I squinted upwards against the light. The man who had spoken was sitting in an upright leather armchair with his fingers laced rigidly together over a swelling paunch. His voice was much the same as Rubber Mask's: without much accent, but not English. His shoes, which were more on my level, were supple, handmade, and of Genoese leather.
Italian shape. Not conclusive: they sell Italian shoes from Hong Kong to San Francisco.
One of the rubber-faces cleared his throat. 'It is Griffon.'
The remains of laughter died coldly away. Griffon was indeed my name. If I was not the right man, they must have come for my father. Yet that made no more sense: he was, like me, in none of the abduction-prone professions.
The man in the armchair, with the same reined-in anger, said through his teeth, 'It is not Griffon.'
'It is,' persisted Rubber Face faintly.
The man stood up out of his armchair and with his elegant toe rolled me over on to my back.

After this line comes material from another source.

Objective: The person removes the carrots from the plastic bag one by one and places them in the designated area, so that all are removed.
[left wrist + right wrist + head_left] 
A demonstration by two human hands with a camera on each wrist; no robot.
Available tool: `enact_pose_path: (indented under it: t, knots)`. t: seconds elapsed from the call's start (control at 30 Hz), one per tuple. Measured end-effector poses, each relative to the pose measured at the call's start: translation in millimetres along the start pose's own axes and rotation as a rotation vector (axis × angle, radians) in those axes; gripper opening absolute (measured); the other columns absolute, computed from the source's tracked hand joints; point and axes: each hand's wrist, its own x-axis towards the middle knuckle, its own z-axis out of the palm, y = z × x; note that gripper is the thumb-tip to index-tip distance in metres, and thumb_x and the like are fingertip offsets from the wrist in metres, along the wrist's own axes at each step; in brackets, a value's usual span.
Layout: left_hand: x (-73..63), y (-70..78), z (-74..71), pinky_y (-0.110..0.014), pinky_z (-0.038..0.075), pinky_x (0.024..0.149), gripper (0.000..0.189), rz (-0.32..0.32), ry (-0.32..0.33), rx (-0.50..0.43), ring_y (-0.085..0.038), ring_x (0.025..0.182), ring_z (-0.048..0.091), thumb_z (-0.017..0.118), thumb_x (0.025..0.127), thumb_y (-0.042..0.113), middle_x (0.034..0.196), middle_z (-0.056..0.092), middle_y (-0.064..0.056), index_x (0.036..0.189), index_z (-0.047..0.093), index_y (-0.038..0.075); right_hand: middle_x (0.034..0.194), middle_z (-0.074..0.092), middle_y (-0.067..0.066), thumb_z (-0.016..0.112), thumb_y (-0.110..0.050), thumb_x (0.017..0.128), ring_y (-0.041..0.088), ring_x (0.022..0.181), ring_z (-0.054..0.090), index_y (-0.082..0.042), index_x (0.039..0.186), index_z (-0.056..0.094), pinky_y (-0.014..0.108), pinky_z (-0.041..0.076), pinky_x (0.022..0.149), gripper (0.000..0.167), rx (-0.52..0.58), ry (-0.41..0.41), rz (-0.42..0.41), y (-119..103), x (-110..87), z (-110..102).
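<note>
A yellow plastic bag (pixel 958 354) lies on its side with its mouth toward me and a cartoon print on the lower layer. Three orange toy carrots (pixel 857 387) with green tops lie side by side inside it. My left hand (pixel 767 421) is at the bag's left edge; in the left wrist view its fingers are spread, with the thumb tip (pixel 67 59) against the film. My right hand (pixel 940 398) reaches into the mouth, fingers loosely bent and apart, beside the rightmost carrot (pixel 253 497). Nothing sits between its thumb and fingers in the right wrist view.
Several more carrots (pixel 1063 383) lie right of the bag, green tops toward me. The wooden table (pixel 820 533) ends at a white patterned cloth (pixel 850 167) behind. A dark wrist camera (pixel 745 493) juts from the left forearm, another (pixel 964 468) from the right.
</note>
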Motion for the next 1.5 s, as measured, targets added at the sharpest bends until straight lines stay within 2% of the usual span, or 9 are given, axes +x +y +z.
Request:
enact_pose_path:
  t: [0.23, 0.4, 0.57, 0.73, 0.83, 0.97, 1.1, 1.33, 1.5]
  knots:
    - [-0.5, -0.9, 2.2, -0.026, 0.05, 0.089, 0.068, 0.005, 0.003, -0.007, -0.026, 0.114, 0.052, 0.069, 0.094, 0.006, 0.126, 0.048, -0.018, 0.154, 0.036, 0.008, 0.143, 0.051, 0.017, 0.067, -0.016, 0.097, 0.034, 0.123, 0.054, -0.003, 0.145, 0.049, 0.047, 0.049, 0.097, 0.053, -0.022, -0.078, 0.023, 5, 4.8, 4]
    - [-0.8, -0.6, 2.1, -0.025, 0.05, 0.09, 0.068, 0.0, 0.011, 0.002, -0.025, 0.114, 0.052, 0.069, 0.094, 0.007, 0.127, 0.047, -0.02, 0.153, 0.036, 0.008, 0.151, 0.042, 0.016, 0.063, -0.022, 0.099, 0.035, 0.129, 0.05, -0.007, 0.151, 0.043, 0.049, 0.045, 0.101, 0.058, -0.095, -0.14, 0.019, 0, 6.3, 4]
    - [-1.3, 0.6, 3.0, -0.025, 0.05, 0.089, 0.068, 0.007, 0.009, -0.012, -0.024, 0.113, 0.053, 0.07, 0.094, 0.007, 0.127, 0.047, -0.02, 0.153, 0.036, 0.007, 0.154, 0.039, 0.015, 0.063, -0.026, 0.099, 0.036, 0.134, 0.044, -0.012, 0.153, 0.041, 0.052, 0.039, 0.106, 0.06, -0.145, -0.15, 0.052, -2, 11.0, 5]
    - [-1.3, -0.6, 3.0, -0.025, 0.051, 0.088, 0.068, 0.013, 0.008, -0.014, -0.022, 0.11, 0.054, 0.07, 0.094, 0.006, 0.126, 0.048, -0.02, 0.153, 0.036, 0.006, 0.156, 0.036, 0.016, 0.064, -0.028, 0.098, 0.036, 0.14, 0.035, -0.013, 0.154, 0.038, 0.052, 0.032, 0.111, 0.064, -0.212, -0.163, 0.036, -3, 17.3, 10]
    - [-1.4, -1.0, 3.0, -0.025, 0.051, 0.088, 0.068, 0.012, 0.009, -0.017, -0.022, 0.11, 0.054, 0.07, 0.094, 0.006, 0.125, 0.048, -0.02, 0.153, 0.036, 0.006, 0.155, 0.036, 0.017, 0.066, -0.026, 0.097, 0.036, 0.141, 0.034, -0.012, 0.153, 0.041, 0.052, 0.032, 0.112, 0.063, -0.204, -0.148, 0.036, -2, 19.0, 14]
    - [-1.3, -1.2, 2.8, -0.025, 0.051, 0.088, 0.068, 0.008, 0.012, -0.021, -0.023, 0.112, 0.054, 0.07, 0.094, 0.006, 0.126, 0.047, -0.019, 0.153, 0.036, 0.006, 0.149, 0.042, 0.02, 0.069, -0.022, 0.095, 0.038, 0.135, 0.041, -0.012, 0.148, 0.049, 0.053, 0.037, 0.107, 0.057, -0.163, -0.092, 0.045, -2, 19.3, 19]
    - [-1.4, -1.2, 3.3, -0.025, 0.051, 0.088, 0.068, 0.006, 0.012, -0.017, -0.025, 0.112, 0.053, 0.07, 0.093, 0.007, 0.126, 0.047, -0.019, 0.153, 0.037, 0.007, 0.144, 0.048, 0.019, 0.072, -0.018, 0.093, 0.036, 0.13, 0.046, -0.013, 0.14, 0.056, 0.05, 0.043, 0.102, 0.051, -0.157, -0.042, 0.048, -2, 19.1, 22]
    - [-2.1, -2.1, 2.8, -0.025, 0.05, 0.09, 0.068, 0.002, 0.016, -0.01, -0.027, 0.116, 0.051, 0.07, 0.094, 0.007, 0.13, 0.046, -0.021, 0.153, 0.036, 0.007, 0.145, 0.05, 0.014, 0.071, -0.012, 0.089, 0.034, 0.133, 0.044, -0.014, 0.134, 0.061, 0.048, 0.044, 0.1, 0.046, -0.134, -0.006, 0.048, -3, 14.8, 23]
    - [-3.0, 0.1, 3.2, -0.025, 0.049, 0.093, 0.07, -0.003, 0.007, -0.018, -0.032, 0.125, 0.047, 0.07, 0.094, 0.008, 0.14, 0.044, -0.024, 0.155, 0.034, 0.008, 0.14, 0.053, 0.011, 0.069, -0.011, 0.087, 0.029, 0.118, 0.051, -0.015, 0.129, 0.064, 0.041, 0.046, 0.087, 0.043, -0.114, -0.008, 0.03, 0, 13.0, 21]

'Griffon is an old man,' he said. The sting in his voice sent both rubber-faces back a pace as if he had physically hit them.
'You didn't tell us he was old.'
The other rubber-face backed up his colleague in a defensive whine and a different accent. This time, down-the-scale American. 'We watched him all evening. He went round the stables, looking at the horses. At every horse. The men, they treated him as boss. He is the trainer. He is Griffon.'
'Griffon's assistant,' he said furiously. He sat down again and held on to the arms with the same effort as he was holding on to his temper.
'Get up,' he said to me abruptly.
I struggled up nearly as far as my knees, but the rest was daunting, and I thought, why on earth should I bother, so I lay gently down again. It did nothing to improve the general climate.
'Get up,' he said furiously.
I shut my eyes.
There was a sharp blow on my thigh. I opened my eyes again in time to see the American-voiced rubber-face draw back his foot for another kick. All one could say was that he was wearing shoes and not boots.